From 69d6f0271157c52a19f91cec2fd6a747d80f8306 Mon Sep 17 00:00:00 2001
From: Martin Junczys-Dowmunt <Marcin.JunczysDowmunt@microsoft.com>
Date: Fri, 13 Mar 2020 03:22:40 +0000
Subject: [PATCH] Merged PR 11998: Lazy init for cuda handles (cusparse and
 cublas)

This does a lazy init of the two cuda handles that we are using on the GPU. When initialized every eagerly cusparse will consume about 250MB of CPU RAM and about 75MB of GPU RAM. Should only be used when actually needed.
---
 src/tensors/gpu/backend.h | 33 +++++++++++++++++++++++++--------
 1 file changed, 25 insertions(+), 8 deletions(-)

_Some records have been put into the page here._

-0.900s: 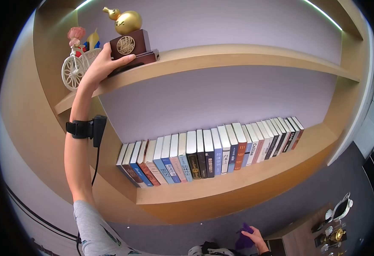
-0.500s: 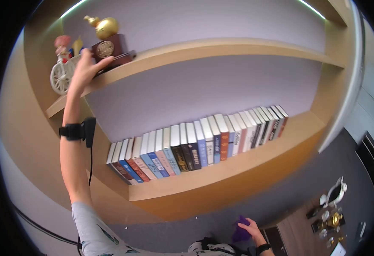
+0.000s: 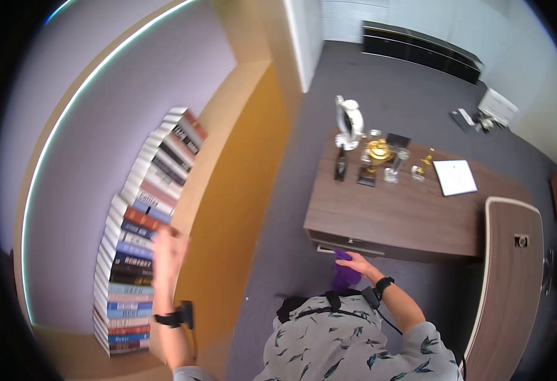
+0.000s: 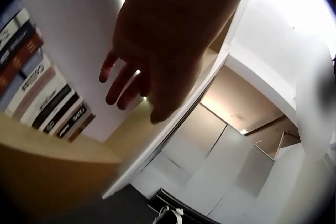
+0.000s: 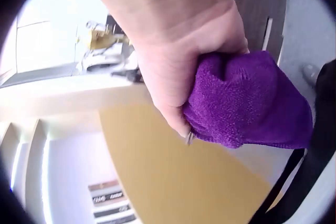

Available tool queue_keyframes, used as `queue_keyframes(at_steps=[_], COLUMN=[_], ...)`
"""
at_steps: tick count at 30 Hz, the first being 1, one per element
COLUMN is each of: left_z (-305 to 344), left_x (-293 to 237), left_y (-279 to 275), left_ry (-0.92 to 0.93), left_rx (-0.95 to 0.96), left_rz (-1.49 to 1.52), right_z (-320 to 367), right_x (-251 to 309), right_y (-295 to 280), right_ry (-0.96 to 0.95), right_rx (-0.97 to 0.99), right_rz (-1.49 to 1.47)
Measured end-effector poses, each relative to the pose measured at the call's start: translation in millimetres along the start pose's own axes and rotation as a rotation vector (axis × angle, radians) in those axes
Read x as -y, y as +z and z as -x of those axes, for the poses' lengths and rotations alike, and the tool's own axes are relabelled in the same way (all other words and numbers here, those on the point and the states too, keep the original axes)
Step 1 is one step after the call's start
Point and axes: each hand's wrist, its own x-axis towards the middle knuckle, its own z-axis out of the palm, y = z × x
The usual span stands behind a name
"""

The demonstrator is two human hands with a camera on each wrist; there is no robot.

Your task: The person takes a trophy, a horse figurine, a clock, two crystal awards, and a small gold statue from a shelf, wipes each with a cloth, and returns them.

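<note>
My left hand [image 3: 169,257], blurred in the head view, hangs in front of the row of books [image 3: 132,267] on the lower shelf. In the left wrist view its fingers [image 4: 122,85] droop loosely with nothing between them. At my waist, my right hand [image 3: 358,264] grips a bunched purple cloth [image 3: 344,277]. The right wrist view shows this fuzzy cloth [image 5: 241,103] gathered in the palm, one end hanging free.
A wooden desk [image 3: 386,219] stands ahead, with a gold trophy [image 3: 379,151], a white ornate frame [image 3: 351,124] and a white sheet [image 3: 455,177] on it. A chair [image 3: 513,267] is at the right. The orange-brown cabinet front [image 3: 240,190] runs beside my left arm.
My left hand has let go of the dark base with the golden gourd on the upper shelf and come down. The view has swung right to the desk. The right hand keeps the cloth.
</note>
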Motion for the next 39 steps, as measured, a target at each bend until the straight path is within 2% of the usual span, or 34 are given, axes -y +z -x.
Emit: queue_keyframes(at_steps=[1,2,5,7,9,13,16,17,18,20,24,26,29,32,34,36,39], left_z=[-1,3,9,24,34,34,23,13,2,-26,-106,-138,-179,-196,-202,-200,-200], left_x=[-30,-29,-83,-106,-135,-166,-171,-174,-177,-189,-247,-278,-311,-327,-336,-333,-333], left_y=[33,90,191,255,292,336,360,368,380,401,421,428,454,493,493,514,530], left_ry=[0.001,-0.028,-0.05,-0.021,-0.02,-0.018,-0.065,-0.126,-0.113,-0.249,-0.201,-0.247,-0.202,-0.16,-0.185,-0.296,-0.304], left_rx=[0.119,0.224,0.563,0.684,0.795,0.932,0.965,0.962,0.976,0.959,0.921,0.847,0.73,0.722,0.767,0.789,0.788], left_rz=[0.084,0.224,0.411,0.458,0.508,0.542,0.583,0.654,0.655,0.902,0.963,1.063,1.153,1.063,1.071,1.121,1.176], right_z=[5,14,64,98,124,162,163,158,155,150,141,141,151,158,164,170,183], right_x=[-30,-56,-115,-148,-195,-206,-206,-203,-200,-180,-145,-135,-116,-107,-103,-106,-102], right_y=[-24,-52,-120,-141,-160,-150,-123,-117,-110,-102,-87,-79,-65,-40,-20,3,25], right_ry=[0.033,0.025,0.253,0.497,0.591,0.67,0.696,0.642,0.59,0.583,0.528,0.492,0.526,0.508,0.525,0.568,0.627], right_rx=[-0.095,-0.207,-0.46,-0.613,-0.616,-0.594,-0.587,-0.595,-0.606,-0.613,-0.741,-0.843,-0.901,-0.987,-1.071,-1.098,-1.123], right_rz=[0.072,0.208,0.373,0.392,0.332,0.238,0.159,0.13,0.1,0.131,0.185,0.227,0.187,0.137,0.141,0.109,0.075])
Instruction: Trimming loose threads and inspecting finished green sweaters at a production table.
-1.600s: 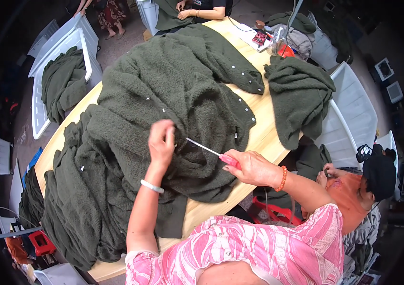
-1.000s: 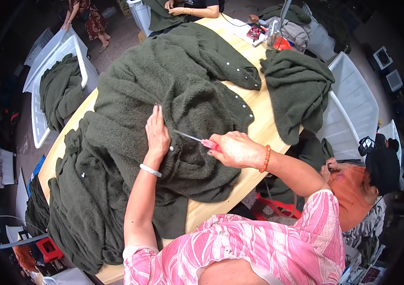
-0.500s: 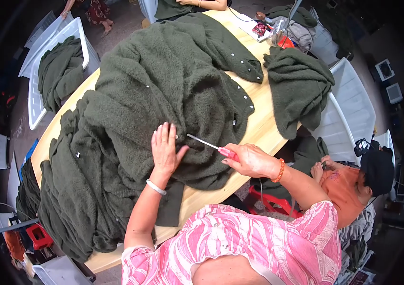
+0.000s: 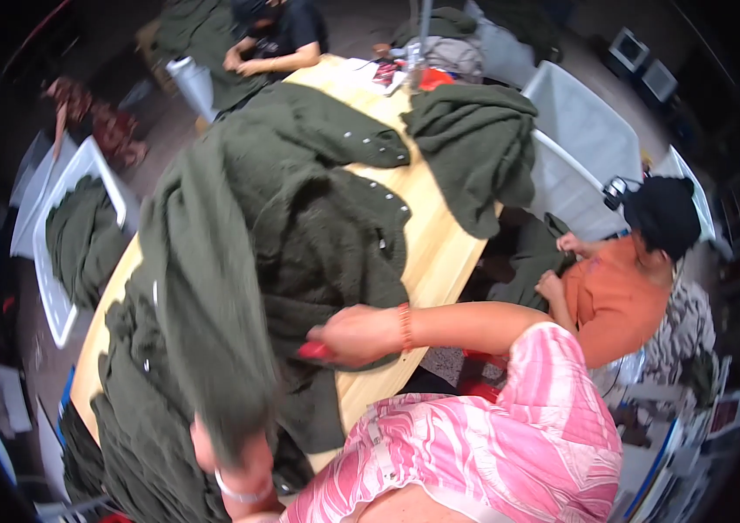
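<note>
At six o'clock over the wooden table (image 4: 439, 244), I log my left hand (image 4: 230, 453) clenched, lifting a dark green fleece garment (image 4: 213, 288), my right hand (image 4: 357, 336) gripping a red-handled tool (image 4: 313, 351); turning step; next needs flattening.

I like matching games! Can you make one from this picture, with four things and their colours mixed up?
Things:
1. fleece garment on the table
2. tool handle in the right hand
3. table top
4. bin on the floor at the left

Colours:
A. pale wood
B. white
C. dark green
D. red-pink

Pairs: 1-C, 2-D, 3-A, 4-B
</note>
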Available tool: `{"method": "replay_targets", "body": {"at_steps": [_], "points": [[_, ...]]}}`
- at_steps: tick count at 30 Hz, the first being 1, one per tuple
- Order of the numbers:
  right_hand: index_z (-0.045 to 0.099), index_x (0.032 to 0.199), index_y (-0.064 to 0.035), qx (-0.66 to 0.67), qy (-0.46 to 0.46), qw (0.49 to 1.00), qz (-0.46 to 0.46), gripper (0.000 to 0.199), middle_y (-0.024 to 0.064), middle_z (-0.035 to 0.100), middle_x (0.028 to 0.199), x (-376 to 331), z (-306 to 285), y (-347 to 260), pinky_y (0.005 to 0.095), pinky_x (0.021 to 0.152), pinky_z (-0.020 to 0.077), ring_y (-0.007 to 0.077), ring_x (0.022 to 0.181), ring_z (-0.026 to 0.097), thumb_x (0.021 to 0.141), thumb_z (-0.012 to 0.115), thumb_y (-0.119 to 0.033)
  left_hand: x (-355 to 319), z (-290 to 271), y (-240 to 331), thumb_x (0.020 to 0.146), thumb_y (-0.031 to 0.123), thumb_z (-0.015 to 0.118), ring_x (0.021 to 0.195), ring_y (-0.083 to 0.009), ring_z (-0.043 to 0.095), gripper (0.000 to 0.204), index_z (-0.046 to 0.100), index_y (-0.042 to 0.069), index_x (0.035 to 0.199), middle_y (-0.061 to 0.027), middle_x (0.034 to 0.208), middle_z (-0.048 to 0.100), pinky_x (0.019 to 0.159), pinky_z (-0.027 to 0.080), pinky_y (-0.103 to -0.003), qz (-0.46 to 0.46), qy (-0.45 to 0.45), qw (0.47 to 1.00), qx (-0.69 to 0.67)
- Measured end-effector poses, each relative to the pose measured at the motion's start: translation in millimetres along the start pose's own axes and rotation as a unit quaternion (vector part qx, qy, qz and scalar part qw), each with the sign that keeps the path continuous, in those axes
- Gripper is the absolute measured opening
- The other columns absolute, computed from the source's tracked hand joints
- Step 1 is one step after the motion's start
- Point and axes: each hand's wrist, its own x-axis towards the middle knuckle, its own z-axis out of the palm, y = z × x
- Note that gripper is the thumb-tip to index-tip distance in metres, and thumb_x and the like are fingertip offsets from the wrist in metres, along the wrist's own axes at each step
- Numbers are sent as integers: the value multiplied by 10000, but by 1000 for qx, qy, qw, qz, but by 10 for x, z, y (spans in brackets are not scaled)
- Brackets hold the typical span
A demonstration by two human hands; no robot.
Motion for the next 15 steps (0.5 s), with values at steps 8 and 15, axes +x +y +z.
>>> {"method": "replay_targets", "body": {"at_steps": [8,15], "points": [[407,1472,-62,449,15,864,-228,549,103,428,1511,713,515,414,360,1122,359,207,1347,450,997,472,-329,-201,149,220,817,34,647,887,-285,680,238,673,-47,1039,-149,987,705,767,533,-373,-37,-42,998,16],[393,1479,-50,730,37,661,-171,507,80,402,1529,-257,-1160,1155,357,1133,341,192,1364,424,1036,406,-297,117,314,345,826,46,664,1035,-292,655,262,667,-56,1068,-156,1074,694,910,503,-420,-4,-139,990,12]]}}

diff --git a/src/tensors/gpu/backend.h b/src/tensors/gpu/backend.h
index 044c344f..9bb97174 100644
--- a/src/tensors/gpu/backend.h
+++ b/src/tensors/gpu/backend.h
@@ -29,23 +29,40 @@ private:
 public:
   Backend(DeviceId deviceId, size_t seed) : marian::Backend(deviceId, seed) {
     setDevice();
-    cublasCreate(&cublasHandle_);
-    cusparseCreate(&cusparseHandle_);
     setCudaComputeCapability();
   }
 
   ~Backend() {
     setDevice();
-    cusparseDestroy(cusparseHandle_);
-    cublasDestroy(cublasHandle_);
+    if(cusparseHandle_) {
+      cusparseDestroy(cusparseHandle_);
+      cusparseHandle_ = 0;
+    }
+    if(cublasHandle_) {
+      cublasDestroy(cublasHandle_);
+      cublasHandle_ = 0;
+    }
   }
 
   void setDevice() override { CUDA_CHECK(cudaSetDevice((int)deviceId_.no)); }
 
   void synchronize() override { CUDA_CHECK(cudaStreamSynchronize(0)); }
 
-  cublasHandle_t getCublasHandle() { return cublasHandle_; }
-  cusparseHandle_t getCusparseHandle() { return cusparseHandle_; }
+  cublasHandle_t getCublasHandle() {
+    if(!cublasHandle_) { // lazy initialization here to avoid memory usage when unused
+      setDevice();
+      cublasCreate(&cublasHandle_);
+    }
+    return cublasHandle_;
+  }
+
+  cusparseHandle_t getCusparseHandle() {
+    if(!cusparseHandle_) { // lazy initialization here to avoid memory usage when unused
+      setDevice();
+      cusparseCreate(&cusparseHandle_);
+    }
+    return cusparseHandle_;
+  }
 
   CudaCompute getCudaComputeCapability() { return compute_; }
 
@@ -60,8 +77,8 @@ public:
   }
 
 private:
-  cublasHandle_t cublasHandle_;
-  cusparseHandle_t cusparseHandle_;
+  cublasHandle_t cublasHandle_{0};     // make sure it's 0, so it can be initalized lazily
+  cusparseHandle_t cusparseHandle_{0}; // as above
   CudaCompute compute_;
 };
 }  // namespace gpu